The purpose of this study was to assess the efficacy and safety of radiofrequency ablation (RFA) to treat hepatic metastasis in patients with colorectal carcinoma.

Materials and Methods

Between May 1999 and July 2002, a total of 45 tumors in 24 patients with colorectal cancer were treated with RFA. Thirteen patients received systemic chemotherapy after the RFA procedure. The ablation was performed percutaneously under ultrasound guidance using cool-tip or expandable electrodes and an RF generator. The medical records as well as the CT scan results taken every 3 months were retrospectively reviewed.

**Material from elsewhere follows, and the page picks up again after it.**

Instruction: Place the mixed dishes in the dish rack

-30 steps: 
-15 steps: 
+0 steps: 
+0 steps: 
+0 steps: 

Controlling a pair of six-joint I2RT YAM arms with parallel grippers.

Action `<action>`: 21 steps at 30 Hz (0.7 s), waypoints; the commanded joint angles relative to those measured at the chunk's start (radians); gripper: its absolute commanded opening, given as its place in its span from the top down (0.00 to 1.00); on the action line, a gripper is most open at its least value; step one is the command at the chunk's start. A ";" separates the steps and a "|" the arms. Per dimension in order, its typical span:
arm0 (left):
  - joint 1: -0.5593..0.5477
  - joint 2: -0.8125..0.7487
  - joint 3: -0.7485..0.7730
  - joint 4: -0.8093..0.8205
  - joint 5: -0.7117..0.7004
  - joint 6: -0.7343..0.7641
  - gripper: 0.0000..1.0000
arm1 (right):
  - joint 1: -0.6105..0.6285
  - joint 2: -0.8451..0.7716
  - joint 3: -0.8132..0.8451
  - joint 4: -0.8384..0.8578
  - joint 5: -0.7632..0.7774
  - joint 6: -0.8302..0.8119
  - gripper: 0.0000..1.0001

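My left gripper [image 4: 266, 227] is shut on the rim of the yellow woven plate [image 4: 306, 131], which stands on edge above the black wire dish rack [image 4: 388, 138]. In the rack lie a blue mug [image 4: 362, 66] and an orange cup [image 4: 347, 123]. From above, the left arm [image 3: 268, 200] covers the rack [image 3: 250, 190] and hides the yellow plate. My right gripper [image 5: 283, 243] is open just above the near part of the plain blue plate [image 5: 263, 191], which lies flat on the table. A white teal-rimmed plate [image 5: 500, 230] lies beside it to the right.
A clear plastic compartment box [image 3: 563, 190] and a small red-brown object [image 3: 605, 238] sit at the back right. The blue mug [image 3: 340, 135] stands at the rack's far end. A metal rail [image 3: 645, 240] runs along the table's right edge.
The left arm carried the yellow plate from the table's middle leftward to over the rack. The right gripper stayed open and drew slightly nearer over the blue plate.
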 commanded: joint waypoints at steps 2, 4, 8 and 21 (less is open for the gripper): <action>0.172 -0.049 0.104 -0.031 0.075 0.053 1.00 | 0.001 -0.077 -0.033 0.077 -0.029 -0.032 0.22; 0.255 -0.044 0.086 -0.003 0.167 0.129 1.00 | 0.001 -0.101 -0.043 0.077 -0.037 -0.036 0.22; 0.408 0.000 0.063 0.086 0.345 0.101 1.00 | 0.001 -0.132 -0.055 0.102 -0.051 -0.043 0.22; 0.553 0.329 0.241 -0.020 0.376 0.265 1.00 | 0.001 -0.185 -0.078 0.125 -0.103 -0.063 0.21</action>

The median follow-up duration of the surviving patients was 11.7 months (4.6~32.2 months). Complete tumor necrosis was achieved in 17 patients (70.8%) on an immediate (<24 hrs) CT scan. The median survival was 17.1 months. The 1- and 2-year survival rates were 80.5 and 25.8%, respectively. In a univariate analysis, complete necrosis, tumor size and post-RFA chemotherapy were significant factors for survival. Nineteen of the 24 patients developed a recurrence or progressed (79.2%). The median progression free survival was 5.5 months. There were no treatment related deaths or serious adverse effects, with the exception of one case of respiratory failure.


These results suggest that RFA is a well-tolerated and effective method to treat hepatic metastasis in colorectal carcinomas.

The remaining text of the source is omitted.